**TASK PROMPT:**
Each record below should be written out again exactly as given.

[Records from a data collection]
☆ ☆ ☆

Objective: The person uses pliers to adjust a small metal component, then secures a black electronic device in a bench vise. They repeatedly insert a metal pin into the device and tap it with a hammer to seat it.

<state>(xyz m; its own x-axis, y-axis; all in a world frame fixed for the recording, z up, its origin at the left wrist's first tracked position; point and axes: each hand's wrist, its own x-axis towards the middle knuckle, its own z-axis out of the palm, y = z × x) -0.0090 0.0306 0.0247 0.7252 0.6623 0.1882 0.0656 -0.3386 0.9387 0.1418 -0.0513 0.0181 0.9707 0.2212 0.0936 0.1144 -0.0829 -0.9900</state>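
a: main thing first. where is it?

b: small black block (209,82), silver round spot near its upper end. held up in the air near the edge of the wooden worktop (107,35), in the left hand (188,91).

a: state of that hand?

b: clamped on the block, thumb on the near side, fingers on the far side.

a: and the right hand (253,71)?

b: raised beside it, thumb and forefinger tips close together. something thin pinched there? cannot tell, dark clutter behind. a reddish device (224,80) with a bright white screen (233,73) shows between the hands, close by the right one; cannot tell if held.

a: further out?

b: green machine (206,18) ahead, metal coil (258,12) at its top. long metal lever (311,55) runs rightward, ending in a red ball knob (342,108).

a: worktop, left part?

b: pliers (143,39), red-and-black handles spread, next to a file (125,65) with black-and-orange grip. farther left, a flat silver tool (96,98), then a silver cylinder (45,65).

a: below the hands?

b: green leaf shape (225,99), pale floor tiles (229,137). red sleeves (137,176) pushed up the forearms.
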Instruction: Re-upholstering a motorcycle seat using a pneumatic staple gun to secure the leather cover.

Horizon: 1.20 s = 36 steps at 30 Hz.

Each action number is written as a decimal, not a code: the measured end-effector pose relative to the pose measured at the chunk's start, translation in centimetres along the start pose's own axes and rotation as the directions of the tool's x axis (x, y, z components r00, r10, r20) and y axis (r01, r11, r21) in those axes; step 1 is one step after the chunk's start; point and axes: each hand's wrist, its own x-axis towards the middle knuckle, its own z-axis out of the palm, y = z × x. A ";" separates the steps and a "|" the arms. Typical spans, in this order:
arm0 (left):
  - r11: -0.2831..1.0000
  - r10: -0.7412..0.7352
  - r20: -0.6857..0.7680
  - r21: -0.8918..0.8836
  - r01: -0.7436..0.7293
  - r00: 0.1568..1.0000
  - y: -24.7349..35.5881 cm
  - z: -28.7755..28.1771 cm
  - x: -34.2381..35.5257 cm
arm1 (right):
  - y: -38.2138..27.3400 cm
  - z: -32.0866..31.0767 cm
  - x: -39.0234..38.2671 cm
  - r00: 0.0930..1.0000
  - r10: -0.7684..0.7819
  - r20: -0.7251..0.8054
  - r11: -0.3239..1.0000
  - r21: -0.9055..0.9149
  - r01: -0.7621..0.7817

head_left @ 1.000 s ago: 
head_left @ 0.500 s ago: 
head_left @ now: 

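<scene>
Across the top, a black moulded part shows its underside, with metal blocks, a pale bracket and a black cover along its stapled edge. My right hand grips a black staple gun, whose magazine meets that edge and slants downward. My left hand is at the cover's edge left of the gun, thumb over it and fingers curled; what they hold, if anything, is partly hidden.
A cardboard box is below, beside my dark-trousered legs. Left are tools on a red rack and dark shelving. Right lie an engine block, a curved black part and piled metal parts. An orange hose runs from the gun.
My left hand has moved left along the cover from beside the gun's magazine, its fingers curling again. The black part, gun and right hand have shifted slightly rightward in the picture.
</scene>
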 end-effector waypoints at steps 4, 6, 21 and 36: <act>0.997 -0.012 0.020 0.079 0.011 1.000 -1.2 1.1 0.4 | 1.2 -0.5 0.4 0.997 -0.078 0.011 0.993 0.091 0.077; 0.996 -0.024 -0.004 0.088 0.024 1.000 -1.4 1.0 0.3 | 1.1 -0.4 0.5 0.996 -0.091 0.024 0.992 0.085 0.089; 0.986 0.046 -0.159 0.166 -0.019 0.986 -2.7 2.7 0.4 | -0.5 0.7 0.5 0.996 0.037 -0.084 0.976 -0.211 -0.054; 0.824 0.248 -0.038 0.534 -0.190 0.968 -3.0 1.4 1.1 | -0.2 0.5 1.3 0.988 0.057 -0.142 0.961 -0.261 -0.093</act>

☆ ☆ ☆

**FINAL ANSWER:**
Objective: The person uses pliers to adjust a small metal component, then secures a black electronic device in a bench vise. They repeatedly insert a metal pin into the device and tap it with a hammer to seat it.

<state>(xyz m; its own x-axis, y-axis; all in a world frame fixed for the recording, z up, its origin at the left wrist's first tracked position; point and axes: each hand's wrist, its own x-axis towards the middle knuckle, its own z-axis out of the palm, y = z × x) -0.0090 0.0306 0.0247 0.7252 0.6623 0.1882 0.0656 -0.3386 0.9387 0.1418 -0.0513 0.0181 0.9707 0.2212 0.0936 0.1144 -0.0829 -0.9900</state>
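a: main thing first. where is it?

b: small black block (209,82), silver round spot near its upper end. held up in the air near the edge of the wooden worktop (107,35), in the left hand (188,91).

a: state of that hand?

b: clamped on the block, thumb on the near side, fingers on the far side.

a: and the right hand (253,71)?

b: raised beside it, thumb and forefinger tips close together. something thin pinched there? cannot tell, dark clutter behind. a reddish device (224,80) with a bright white screen (233,73) shows between the hands, close by the right one; cannot tell if held.

a: further out?

b: green machine (206,18) ahead, metal coil (258,12) at its top. long metal lever (311,55) runs rightward, ending in a red ball knob (342,108).

a: worktop, left part?

b: pliers (143,39), red-and-black handles spread, next to a file (125,65) with black-and-orange grip. farther left, a flat silver tool (96,98), then a silver cylinder (45,65).

a: below the hands?

b: green leaf shape (225,99), pale floor tiles (229,137). red sleeves (137,176) pushed up the forearms.
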Instruction: Re-upholstering a motorcycle seat using a pneumatic staple gun to secure the leather cover.

Horizon: 1.20 s = 36 steps at 30 Hz.

Each action number is written as a decimal, not a code: the measured end-effector pose relative to the pose measured at the chunk's start, translation in centimetres along the start pose's own axes and rotation as the directions of the tool's x axis (x, y, z components r00, r10, r20) and y axis (r01, r11, r21) in those axes; step 1 is one step after the chunk's start; point and axes: each hand's wrist, its own x-axis towards the middle knuckle, its own z-axis out of the palm, y = z × x. A ";" separates the steps and a "|" the arms. Typical spans, in this order:
arm0 (left):
  - r11: -0.2831..1.0000
  - r10: -0.7412..0.7352
  - r20: -0.6857..0.7680
  - r21: -0.8918..0.8836
  - r01: -0.7436..0.7293
  - r00: 0.1568..1.0000
  - y: -24.7349..35.5881 cm
  - z: -28.7755..28.1771 cm
  - x: -34.2381..35.5257 cm
arm1 (right):
  - y: -38.2138..27.3400 cm
  - z: -32.0866..31.0767 cm
  - x: -39.0234..38.2671 cm
  - r00: 0.0930..1.0000
  - r10: -0.7684..0.7819
  - r20: -0.7251..0.8054
  - r11: -0.3239..1.0000
  - r21: -0.9055..0.9149
  - r01: -0.7621..0.7817

head_left @ 1.000 s ago: 
head_left @ 0.500 s ago: 
head_left @ now: 

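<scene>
Across the top, a black moulded part shows its underside, with metal blocks, a pale bracket and a black cover along its stapled edge. My right hand grips a black staple gun, whose magazine meets that edge and slants downward. My left hand is at the cover's edge left of the gun, thumb over it and fingers curled; what they hold, if anything, is partly hidden.
A cardboard box is below, beside my dark-trousered legs. Left are tools on a red rack and dark shelving. Right lie an engine block, a curved black part and piled metal parts. An orange hose runs from the gun.
My left hand has moved left along the cover from beside the gun's magazine, its fingers curling again. The black part, gun and right hand have shifted slightly rightward in the picture.
</scene>
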 end-effector waypoints at steps 4, 6, 21 and 36: <act>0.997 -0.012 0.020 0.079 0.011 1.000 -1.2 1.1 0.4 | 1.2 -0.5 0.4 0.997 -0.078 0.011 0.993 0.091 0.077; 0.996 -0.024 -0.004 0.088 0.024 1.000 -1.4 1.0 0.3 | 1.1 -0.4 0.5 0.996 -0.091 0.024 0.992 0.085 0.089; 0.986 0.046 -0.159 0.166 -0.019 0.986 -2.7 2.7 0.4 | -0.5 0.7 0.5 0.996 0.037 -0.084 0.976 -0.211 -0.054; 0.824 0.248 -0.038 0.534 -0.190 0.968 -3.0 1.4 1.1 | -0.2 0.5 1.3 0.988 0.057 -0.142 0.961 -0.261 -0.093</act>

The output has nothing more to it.